CNN Indonesia | Jumat, 14/06/2019 14:42 WIB
Tim Prabowo Beberkan Media Massa yang Dianggap Tak Netral Denny Indrayana, anggota tim kuasa hukum Prabowo-Sandi (CNN Indonesia/Safir Makki)
Jakarta, CNN Indonesia -- Tim hukum Prabowo-Sandiaga Uno membeberkan sejumlah grup media yang diduga berafiliasi dengan tim Jokowi.
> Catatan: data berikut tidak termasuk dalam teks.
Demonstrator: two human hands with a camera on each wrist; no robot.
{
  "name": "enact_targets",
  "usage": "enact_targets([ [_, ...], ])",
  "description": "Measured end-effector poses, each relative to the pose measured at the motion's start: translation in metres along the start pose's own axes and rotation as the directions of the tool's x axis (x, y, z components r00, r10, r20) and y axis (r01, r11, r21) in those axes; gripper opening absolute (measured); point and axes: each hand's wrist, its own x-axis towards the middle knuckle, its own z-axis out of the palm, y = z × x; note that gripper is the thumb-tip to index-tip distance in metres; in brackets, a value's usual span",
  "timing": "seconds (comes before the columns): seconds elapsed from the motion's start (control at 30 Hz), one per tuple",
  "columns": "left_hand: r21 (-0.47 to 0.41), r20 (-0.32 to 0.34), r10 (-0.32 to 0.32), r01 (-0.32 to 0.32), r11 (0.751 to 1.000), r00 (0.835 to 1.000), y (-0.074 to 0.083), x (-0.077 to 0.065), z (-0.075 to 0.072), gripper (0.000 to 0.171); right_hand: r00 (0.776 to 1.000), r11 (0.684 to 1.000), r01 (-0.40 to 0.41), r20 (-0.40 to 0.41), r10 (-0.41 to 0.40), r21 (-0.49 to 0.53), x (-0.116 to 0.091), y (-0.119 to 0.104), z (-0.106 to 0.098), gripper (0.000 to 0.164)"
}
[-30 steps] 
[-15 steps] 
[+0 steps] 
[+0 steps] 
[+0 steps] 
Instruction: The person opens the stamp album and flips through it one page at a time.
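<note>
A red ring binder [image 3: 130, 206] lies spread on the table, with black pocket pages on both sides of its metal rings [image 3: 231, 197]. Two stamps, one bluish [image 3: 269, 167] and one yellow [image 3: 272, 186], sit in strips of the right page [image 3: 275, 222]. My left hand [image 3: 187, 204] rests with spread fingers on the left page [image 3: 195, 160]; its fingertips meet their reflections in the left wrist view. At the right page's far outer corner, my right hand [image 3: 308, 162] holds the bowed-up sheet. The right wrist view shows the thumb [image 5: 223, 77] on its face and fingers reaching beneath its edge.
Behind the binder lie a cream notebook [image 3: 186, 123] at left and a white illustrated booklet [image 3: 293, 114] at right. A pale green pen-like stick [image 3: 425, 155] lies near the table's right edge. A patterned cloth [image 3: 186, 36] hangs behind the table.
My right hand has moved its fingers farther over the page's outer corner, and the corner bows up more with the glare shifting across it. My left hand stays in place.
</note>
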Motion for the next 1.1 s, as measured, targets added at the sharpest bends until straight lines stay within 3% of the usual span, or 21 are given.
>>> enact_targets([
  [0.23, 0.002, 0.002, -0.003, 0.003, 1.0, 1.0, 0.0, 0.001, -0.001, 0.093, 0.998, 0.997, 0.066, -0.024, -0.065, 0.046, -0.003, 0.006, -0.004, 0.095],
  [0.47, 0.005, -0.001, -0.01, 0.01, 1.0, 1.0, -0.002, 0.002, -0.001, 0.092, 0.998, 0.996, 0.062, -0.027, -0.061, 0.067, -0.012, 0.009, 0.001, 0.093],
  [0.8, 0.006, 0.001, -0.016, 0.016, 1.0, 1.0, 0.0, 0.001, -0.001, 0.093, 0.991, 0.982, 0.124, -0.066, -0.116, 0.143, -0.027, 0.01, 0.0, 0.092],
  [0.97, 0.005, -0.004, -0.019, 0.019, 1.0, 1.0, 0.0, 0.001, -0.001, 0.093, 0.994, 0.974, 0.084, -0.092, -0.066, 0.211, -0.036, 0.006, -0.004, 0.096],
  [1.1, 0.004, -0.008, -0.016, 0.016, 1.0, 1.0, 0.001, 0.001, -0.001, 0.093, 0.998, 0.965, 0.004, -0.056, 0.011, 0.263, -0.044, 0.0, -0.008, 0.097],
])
Menurutnya, media-media ini tidak netral karena pemilikya berafiliasi kepada penguasa dan dijadikan mesin propaganda.

Anggota tim hukum, Denny Indrayana menyebut, terdapat sejumlah grup media yang diduga berafiliasi dengan tim Jokowi, yakni Surya Paloh yang membawahi Media Grup (Media Indonesia dan Metro TV); Hary Tanoe Soedibjo pemilik group MNC (RCTI, Global TV, Koran Sindo, Okezone, INews TV, Radio Trijaya); dan Erick Thohir pemilik Mahaka Group yang membawahi Parents Indonesia dan Republika.

"Media kritis dibungkam, sementara media yang pemiliknya berafiliasi kepada kekuasaan, dijadikan media propaganda untuk kepentingan kekuasaan," ujar Denny, seperti diungkap dalam sidang sengketa Pilpres di Mahkamah Konstitusi, Jumat (14/6).


Ia menyebut pasangan calon Joko Widodo-Ma'ruf Amin telah melakukan kecurangan secara Terstruktur, Sistematis, dan Masif (TSM) dengan membatasi kebebasan media dan pers.

Hal ini tertuang dalam poin permohonan sengketa pilpres yang dibacakan dalam sidang pemeriksaan pendahuluan di ruang sidang MK, Jakarta, Jumat (14/6).

Anggota tim hukum, Denny Indrayana Di sisi lain, lanjut Denny, media yang berupaya untuk netral yakni TV One disebut mengalami tekanan hingga harus menghentikan sementara program Indonesia Lawyers Club (ILC) besutan Karni Ilyas.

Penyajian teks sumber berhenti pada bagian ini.